Fluctuations After Dress
Problem: You are grinding a lot of parts between dressing cycles. Every part looks fine until you dress the wheel. Then the first one or two parts on the next cycle look horrible. It could be size or surface finish but something is thrown off after dress.
Solutions: When you come in and run the rotary dresser across the wheel, whether you like it or not you are changing the top layer of the abrasive, and that could result in an unacceptable shift in part quality in the next parts off the machine.
Change your dressing parameters: If you are experiencing this problem, the first thing to do is collect some data on your process. Say you are grinding 100 parts between dress cycles. Assemble all the data for size, surface finish, roundness, taper, etc. for those 100 parts and determine if some aspects of your process are drifting. It could be that the first part after dress looks so bad because the process has drifted too far and the newly dressed wheel is bringing that into focus.
If this is the case, it is very likely that you need to change the parameters you use to dress the wheel. This is easy enough to do if you use Meister’s Dressing Calculation Tool, which was designed to assist you in setting up the optimal parameters for rotary dressing of vitrified CBN and Diamond grinding wheels. (Click on the link to download it.)
Keep in mind that the way you dress a new wheel is not the same as the way you redress a wheel as it is being used cycle after cycle thereafter. During the first dress you may want to make several passes to get the new wheel nice and round. Subsequent dresses generally require only a single pass to re-establish the desired wheel condition. If you are using the new wheel approach for your redress cycles, then you might be over-dressing and very well get the type of problems we are discussing here. If you optimize your dressing parameters, this problem could go away.

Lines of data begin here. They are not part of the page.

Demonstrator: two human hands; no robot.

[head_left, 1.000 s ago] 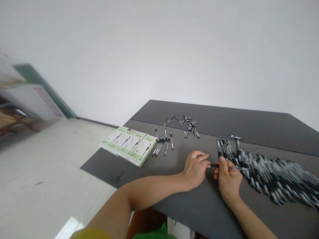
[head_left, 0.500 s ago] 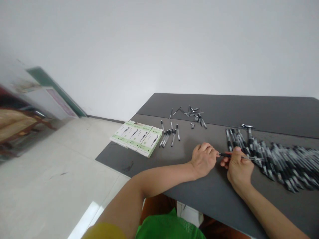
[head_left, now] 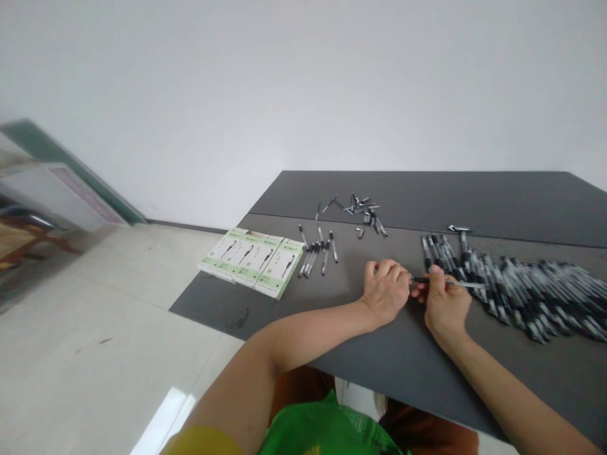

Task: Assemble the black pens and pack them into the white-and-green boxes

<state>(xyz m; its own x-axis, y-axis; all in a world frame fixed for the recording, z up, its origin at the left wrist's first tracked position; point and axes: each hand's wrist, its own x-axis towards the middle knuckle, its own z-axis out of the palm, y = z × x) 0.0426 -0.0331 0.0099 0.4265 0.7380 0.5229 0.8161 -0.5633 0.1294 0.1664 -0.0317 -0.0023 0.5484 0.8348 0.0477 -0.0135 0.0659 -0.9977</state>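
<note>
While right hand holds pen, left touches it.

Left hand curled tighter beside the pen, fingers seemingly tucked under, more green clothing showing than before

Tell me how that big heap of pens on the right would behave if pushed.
The heap of pens would probably spread and shift rather than slide as one block, since it lies unboxed and overlapping. Each one is likely stiff and light, being slim and straight. Some might roll, though close-packed neighbours could check them.
</note>
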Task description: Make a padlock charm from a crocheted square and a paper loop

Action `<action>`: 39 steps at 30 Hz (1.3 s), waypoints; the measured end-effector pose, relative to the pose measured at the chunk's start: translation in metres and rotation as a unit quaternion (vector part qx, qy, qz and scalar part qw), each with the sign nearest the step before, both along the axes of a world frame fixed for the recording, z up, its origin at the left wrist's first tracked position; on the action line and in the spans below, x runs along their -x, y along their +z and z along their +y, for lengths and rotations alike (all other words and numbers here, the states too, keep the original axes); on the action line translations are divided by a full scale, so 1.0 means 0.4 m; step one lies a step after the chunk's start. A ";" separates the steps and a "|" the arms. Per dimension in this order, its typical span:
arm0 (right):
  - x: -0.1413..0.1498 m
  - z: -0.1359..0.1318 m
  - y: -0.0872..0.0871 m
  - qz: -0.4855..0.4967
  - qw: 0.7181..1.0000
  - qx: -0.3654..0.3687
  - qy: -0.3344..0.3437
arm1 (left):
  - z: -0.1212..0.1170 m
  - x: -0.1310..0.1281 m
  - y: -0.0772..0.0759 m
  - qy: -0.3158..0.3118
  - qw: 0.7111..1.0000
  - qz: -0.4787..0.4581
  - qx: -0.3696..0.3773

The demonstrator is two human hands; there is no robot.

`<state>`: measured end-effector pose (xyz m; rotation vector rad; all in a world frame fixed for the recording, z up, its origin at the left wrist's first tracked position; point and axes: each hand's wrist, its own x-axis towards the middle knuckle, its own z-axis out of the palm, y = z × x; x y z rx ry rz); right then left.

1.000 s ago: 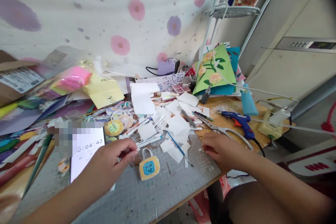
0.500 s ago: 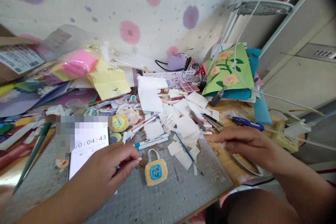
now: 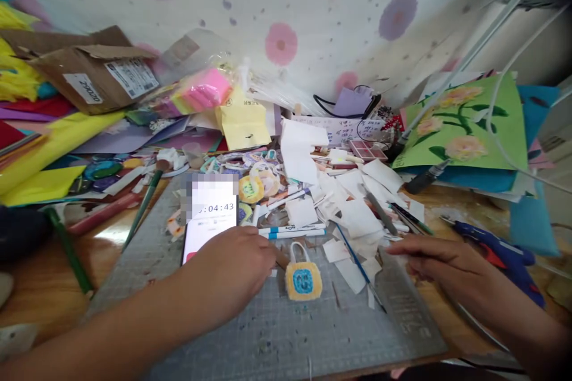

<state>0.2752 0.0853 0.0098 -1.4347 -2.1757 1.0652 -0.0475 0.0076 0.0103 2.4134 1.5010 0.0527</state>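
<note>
One yellow crocheted bag charm with blue centre on grey cutting mat; left hand curled beside it, grip unclear; right hand flat, empty; two white-blue pens nearby.

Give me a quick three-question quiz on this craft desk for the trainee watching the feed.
1. True or false: the left hand rests on the grey cutting mat.
2. Which lies nearest the yellow lock-shaped patch: A the left hand, B the cardboard box, C the green flower card?
3. What blue tool lies beyond the right hand?

Key: 1 true. 2 A. 3 the glue gun.
</note>
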 end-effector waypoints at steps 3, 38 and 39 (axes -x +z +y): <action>0.003 -0.011 -0.020 0.060 0.995 0.056 -0.063 | 0.002 0.000 -0.003 0.009 0.999 -0.003 -0.039; 0.314 -0.122 -0.011 0.273 0.942 0.135 0.140 | -0.100 -0.050 0.024 0.200 0.894 -0.388 0.097; 0.325 -0.129 -0.014 0.265 0.945 0.120 0.147 | -0.108 -0.057 0.013 0.201 0.899 -0.382 0.079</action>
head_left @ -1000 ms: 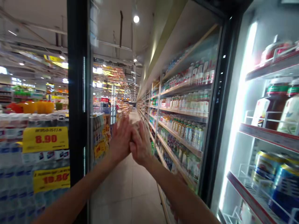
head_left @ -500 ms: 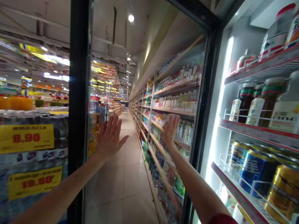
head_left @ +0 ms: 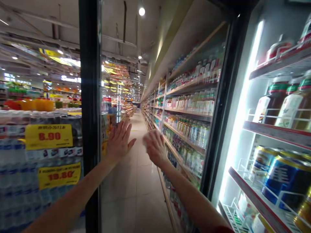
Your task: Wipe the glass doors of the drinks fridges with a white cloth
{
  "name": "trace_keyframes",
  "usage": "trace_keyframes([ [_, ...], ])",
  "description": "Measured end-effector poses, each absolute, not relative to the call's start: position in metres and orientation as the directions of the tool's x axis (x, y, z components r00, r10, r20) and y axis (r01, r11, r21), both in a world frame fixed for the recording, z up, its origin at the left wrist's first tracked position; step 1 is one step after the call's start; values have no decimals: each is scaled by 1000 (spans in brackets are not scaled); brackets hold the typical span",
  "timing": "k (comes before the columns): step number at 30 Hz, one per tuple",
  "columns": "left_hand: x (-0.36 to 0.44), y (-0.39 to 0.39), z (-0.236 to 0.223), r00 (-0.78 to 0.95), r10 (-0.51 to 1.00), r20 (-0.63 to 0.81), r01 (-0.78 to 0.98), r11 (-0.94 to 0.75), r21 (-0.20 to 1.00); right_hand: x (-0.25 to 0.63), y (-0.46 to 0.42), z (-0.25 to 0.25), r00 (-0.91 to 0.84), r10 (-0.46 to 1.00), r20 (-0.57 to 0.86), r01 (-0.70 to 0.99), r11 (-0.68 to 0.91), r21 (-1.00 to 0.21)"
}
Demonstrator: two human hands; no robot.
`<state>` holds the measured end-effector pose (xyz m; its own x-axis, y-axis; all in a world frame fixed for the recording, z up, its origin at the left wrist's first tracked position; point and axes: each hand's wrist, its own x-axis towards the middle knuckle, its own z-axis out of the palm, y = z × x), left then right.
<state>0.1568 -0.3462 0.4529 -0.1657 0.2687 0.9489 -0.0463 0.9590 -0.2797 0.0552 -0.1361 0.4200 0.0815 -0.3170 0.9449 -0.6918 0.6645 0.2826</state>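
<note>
A glass cooler door (head_left: 131, 181) with a dark frame stands swung out before me, the shelves and aisle showing in or through its pane. My left hand (head_left: 120, 139) lies flat against the glass near the frame's left upright, fingers stretched and thumb apart. Close by to the right, my right hand (head_left: 155, 147) is at the pane with its fingers bent and pressed together. Motion smears it; a pale patch shows at its fingers, too blurred to name.
On the right, the lit cooler holds bottles (head_left: 289, 103) and cans (head_left: 286, 181) on wire-railed shelves. Stacked packs of bottled water (head_left: 14, 181) with yellow price signs (head_left: 48, 136) stand at the left. The door's black upright (head_left: 90, 97) runs between them and the pane.
My right hand has swept left and slightly down across the glass, nearer my left hand. The left hand stays flat on the pane; the whole view has shifted a little.
</note>
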Motion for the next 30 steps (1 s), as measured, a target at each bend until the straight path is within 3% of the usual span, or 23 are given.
trace_keyframes([
  [1, 158, -347, 445, -166, 267, 949, -40, 960, -277, 58, -138, 413, 96, -428, 899, -700, 613, 367],
  [2, 159, -349, 434, -172, 261, 950, -32, 962, -270, 57, -132, 409, 82, -437, 896, -700, 615, 363],
  [3, 161, -350, 421, -184, 249, 951, -24, 966, -257, 52, -120, 407, 35, -344, 938, -692, 669, 271],
  [5, 164, -352, 394, -209, 215, 954, -13, 975, -223, 39, -90, 407, -72, 73, 995, -626, 773, -101],
  [6, 164, -353, 382, -214, 206, 955, -13, 977, -214, 34, -79, 408, -96, 281, 955, -582, 763, -283],
  [7, 164, -354, 373, -212, 202, 956, -19, 977, -210, 32, -75, 407, -100, 419, 903, -552, 731, -400],
  [8, 164, -354, 367, -204, 205, 957, -27, 976, -215, 34, -79, 404, -96, 464, 880, -548, 714, -436],
  [9, 163, -355, 363, -194, 216, 957, -34, 973, -227, 40, -90, 399, -91, 412, 906, -568, 726, -387],
  [11, 160, -357, 363, -184, 236, 954, -41, 968, -247, 57, -121, 384, -69, 53, 996, -656, 750, -85],
  [13, 158, -358, 366, -188, 237, 953, -43, 967, -249, 70, -142, 372, -17, -295, 955, -713, 674, 196],
  [14, 158, -358, 367, -191, 238, 952, -43, 967, -250, 72, -143, 368, -6, -357, 934, -716, 653, 246],
  [15, 157, -359, 368, -196, 237, 952, -43, 967, -250, 69, -138, 368, -17, -329, 944, -704, 675, 222],
  [16, 157, -359, 369, -199, 237, 951, -43, 967, -250, 64, -127, 370, -47, -211, 976, -677, 725, 124],
  [19, 155, -360, 367, -193, 234, 953, -42, 968, -246, 49, -100, 383, -115, 295, 949, -564, 767, -307],
  [20, 154, -360, 366, -190, 232, 954, -41, 969, -244, 49, -101, 385, -114, 363, 925, -554, 749, -362],
  [21, 153, -360, 365, -185, 232, 955, -39, 969, -243, 51, -107, 384, -112, 338, 934, -570, 748, -339],
  [24, 152, -361, 365, -179, 228, 957, -29, 971, -237, 64, -133, 370, -81, -120, 989, -676, 736, 33],
  [26, 152, -362, 366, -185, 225, 957, -27, 972, -234, 62, -129, 359, -71, -281, 957, -695, 703, 155],
  [28, 153, -362, 366, -191, 223, 956, -28, 972, -233, 47, -99, 356, -122, -122, 985, -642, 767, 15],
  [30, 153, -361, 365, -194, 222, 955, -27, 972, -231, 28, -61, 360, -182, 225, 957, -544, 788, -289],
])
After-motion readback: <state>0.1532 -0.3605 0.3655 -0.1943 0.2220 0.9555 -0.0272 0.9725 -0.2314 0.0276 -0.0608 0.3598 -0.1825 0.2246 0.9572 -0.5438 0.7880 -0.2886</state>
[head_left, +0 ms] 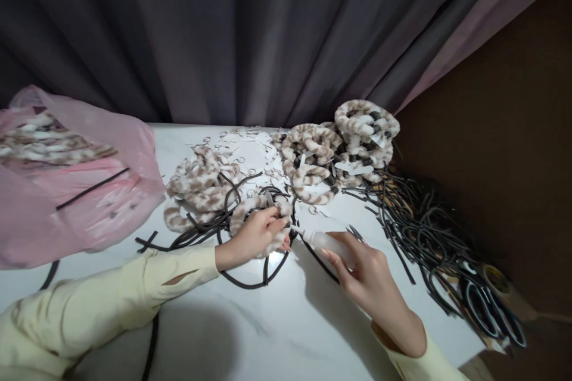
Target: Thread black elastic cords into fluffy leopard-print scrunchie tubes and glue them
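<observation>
My left hand (255, 235) is closed on a striped white-and-brown furry ring (241, 213) near the middle of the table. Wrapped in my right hand (364, 271) is a white squeeze bottle (325, 242), lying tilted with its thin nozzle pointing left. The nozzle tip is close to the furry ring, by my left fingertips; I cannot tell whether it touches. Black cords (250, 286) loop under and around the ring. Behind my left hand lies a heap of furry striped tubes (201, 181).
A pink plastic bag (129, 190) with furry pieces stands at left. Finished-looking furry rings (313, 143) with white tags pile up at back right. Black cords (415, 220) spread along the right edge, near scissors (482, 309) and a tape roll (497, 280). Small metal hooks (243, 149) lie at the back.
</observation>
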Available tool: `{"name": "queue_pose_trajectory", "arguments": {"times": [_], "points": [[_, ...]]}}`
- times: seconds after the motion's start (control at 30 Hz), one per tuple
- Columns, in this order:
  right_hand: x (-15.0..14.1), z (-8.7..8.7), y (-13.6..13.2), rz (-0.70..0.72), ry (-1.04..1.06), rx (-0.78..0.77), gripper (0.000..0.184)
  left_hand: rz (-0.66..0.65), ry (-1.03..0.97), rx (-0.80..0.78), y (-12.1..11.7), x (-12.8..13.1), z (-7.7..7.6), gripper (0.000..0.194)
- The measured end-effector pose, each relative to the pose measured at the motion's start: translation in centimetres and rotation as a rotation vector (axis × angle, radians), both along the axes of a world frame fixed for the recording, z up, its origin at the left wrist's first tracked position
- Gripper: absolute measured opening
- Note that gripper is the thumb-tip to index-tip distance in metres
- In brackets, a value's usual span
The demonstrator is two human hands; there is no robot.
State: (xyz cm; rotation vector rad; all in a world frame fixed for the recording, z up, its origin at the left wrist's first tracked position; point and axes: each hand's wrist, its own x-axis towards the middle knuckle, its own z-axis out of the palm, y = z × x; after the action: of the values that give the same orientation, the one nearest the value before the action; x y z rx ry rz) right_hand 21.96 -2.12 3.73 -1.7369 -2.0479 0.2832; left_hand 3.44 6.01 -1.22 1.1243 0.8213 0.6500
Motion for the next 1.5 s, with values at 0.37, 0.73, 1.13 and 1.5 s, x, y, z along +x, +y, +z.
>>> {"name": "queue_pose_trajectory", "arguments": {"times": [0.37,0.73,1.13,1.5], "points": [[0.5,-0.7,-0.7,-0.102,0.137,-0.077,0.025,0.007,0.016,0.011,0.0,0.0,0.1,0.034],[0.1,-1.1,-0.7,-0.083,0.12,-0.06,0.023,0.007,0.013,-0.003,0.0,0.0,0.0,0.035],[0.2,-1.0,-0.7,-0.085,0.064,-0.049,0.025,0.008,-0.004,-0.029,0.0,0.0,0.3,0.034],[4.9,-0.6,-1.2,-0.422,0.836,0.047,0.034,-0.003,0.005,-0.068,0.0,0.0,0.8,0.033]]}}
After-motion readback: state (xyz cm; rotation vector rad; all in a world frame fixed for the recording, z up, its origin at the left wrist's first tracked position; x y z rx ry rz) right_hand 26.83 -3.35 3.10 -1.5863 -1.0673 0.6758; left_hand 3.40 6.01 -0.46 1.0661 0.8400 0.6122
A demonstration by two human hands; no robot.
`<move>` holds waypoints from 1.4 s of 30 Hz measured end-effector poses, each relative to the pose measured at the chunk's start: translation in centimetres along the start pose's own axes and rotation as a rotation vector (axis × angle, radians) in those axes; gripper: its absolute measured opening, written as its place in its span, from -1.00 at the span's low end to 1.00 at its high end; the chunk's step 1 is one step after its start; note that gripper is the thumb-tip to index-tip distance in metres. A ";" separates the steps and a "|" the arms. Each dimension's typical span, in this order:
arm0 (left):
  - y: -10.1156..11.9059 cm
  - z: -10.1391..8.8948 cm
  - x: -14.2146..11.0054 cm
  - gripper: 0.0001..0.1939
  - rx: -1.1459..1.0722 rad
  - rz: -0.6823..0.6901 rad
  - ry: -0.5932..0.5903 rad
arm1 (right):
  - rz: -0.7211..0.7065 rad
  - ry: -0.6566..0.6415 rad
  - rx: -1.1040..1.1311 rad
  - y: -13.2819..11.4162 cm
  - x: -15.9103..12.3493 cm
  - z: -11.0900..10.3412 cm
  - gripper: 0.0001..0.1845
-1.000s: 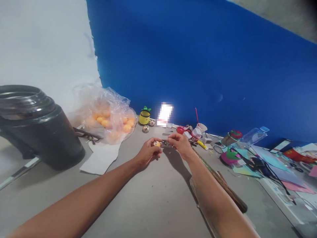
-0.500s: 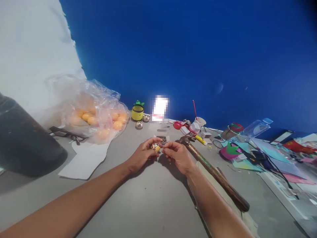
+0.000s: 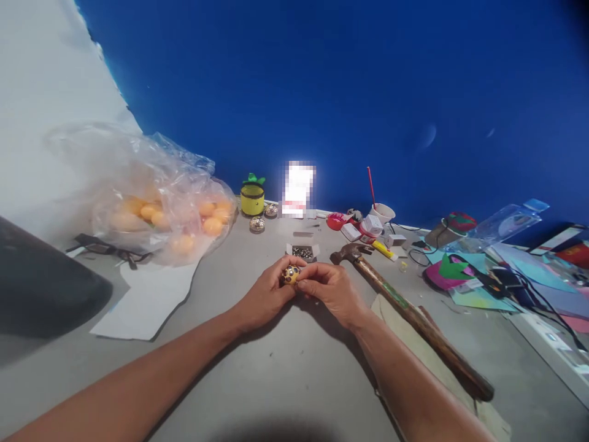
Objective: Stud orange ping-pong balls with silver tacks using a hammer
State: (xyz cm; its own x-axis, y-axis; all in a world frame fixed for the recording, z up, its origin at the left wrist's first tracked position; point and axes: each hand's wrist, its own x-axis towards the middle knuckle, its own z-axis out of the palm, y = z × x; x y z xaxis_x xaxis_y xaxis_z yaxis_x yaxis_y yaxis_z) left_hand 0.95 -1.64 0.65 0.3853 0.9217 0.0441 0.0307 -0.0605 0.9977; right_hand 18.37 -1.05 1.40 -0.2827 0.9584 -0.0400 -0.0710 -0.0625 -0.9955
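My left hand (image 3: pixel 267 293) is closed round a small yellow-orange ball (image 3: pixel 291 274) dotted with shiny metal tack heads. Against the right side of this ball, the thumb and forefinger of my right hand (image 3: pixel 329 291) are pinched together; whatever lies between these fingertips is hidden. Just beyond both hands, an open small box (image 3: pixel 302 252) holds many shiny metal tacks. Farther back on the table, two balls covered in metal studs, a nearer one (image 3: pixel 257 224) and a farther one (image 3: pixel 271 210), sit by a yellow pot-like container (image 3: pixel 253 199) with green leaves.
A claw hammer (image 3: pixel 414 319) lies on a pale cloth (image 3: pixel 391 313) at the right. Clear plastic bags (image 3: pixel 151 178) with orange balls, white paper (image 3: pixel 151 301) and a dark bottle (image 3: pixel 41 282) are leftward. A white cup (image 3: pixel 383 213), yellow tube (image 3: pixel 381 248) and bright blurred screen (image 3: pixel 298 187) stand toward the wall.
My right hand has come from the tack box back to the ball, its fingertips now touching it. My left hand keeps hold of the ball. The view has shifted rightward.
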 end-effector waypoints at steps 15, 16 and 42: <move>0.1 0.0 0.0 -0.59 -0.103 -0.077 0.017 | 0.124 0.054 0.151 0.6 0.4 -0.9 -0.66; 0.0 -0.1 0.1 -0.56 -0.161 -0.109 0.014 | 0.145 0.048 0.184 0.6 0.4 -1.0 -0.64; -0.3 -0.9 0.8 -0.70 -0.773 -0.215 0.048 | 0.191 0.014 0.354 0.0 0.4 -1.8 -0.59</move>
State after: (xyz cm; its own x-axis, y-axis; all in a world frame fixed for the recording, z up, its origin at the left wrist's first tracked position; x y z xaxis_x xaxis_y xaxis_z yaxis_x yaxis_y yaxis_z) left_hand 0.43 -0.58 0.39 0.4027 0.8996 -0.1688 -0.5546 0.3865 0.7369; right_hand 19.98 -0.15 1.25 -0.3095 0.9239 -0.2249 -0.3441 -0.3293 -0.8793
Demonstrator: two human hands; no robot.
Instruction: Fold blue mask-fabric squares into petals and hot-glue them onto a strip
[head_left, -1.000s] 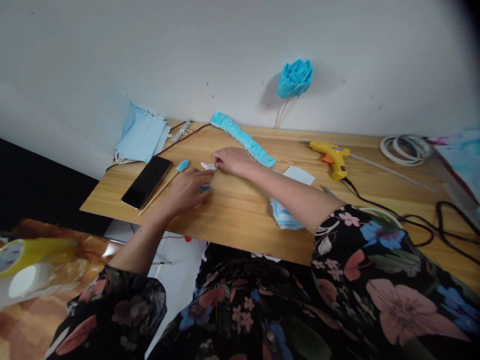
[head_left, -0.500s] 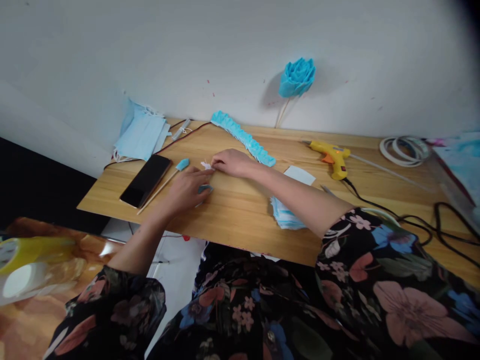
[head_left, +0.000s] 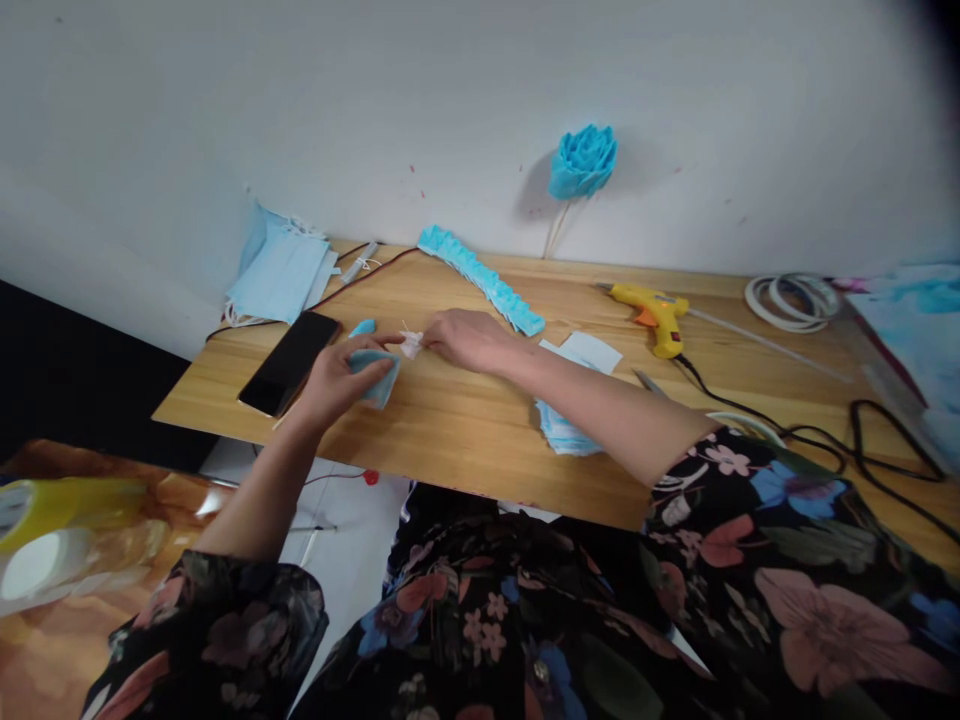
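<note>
My left hand (head_left: 337, 380) grips a small light-blue fabric piece (head_left: 377, 388) between thumb and fingers, above the table's left part. Its index finger reaches toward a crumpled whitish scrap (head_left: 411, 344). My right hand (head_left: 461, 338) has its fingers pinched together at the other side of that scrap; the contact itself is hard to make out. Just behind my left hand shows the blue tip (head_left: 364, 328) of a thin wooden stick, mostly covered by the hand. Beneath my right forearm lies a stack of blue and white fabric squares (head_left: 566, 428).
Behind my hands runs a pleated blue strip (head_left: 484, 280). A phone (head_left: 289, 365) and face masks (head_left: 277, 265) lie left. To the right are a yellow glue gun (head_left: 656, 315) with black cord and tape rolls (head_left: 791, 300). A blue fabric flower (head_left: 583, 162) leans against the wall.
My left hand has drawn back left with the blue piece, which now shows more fully. More of the whitish scrap is visible, while my right hand stays near it.
</note>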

Increase Dress In-Feed. Sometimes the unexpected change is what the dress cycle does to bring your process back to where you want it to be. For example, as you grind 100 parts they continue to be straight and with good finish but the size is getting smaller and smaller because your wheel is getting smaller and smaller too. So you come in and dress the wheel. The machine should compensate for that and your size should come right back up to where you want it. But it doesn’t. It keeps on getting smaller. The most likely reason for this is that the wheel wore more than the amount of the dress. Therefore you may need to increase the dress infeed on the wheel and the machine compensation will then bring the part size back to where it should be.
Dress more frequently. Another solution is to dress more frequently. For example if you are dressing 5 microns every hundred parts, maybe you should dress 2-1⁄2 microns every fifty parts. Your wheel life will be exactly the same but maybe that change in size after dress will only be half as much because you are dressing more often. This will only work, however, if your machine has enough resolution to accurately remove thinner layers during a dress cycle.
Check the condition of your dresser. If the steps above do not produce the desired results, you might want to take a look at your dresser to make sure that it still has all of its diamonds. Dressing wheels are tough but they do wear out over time. We run into this one more often than you might think!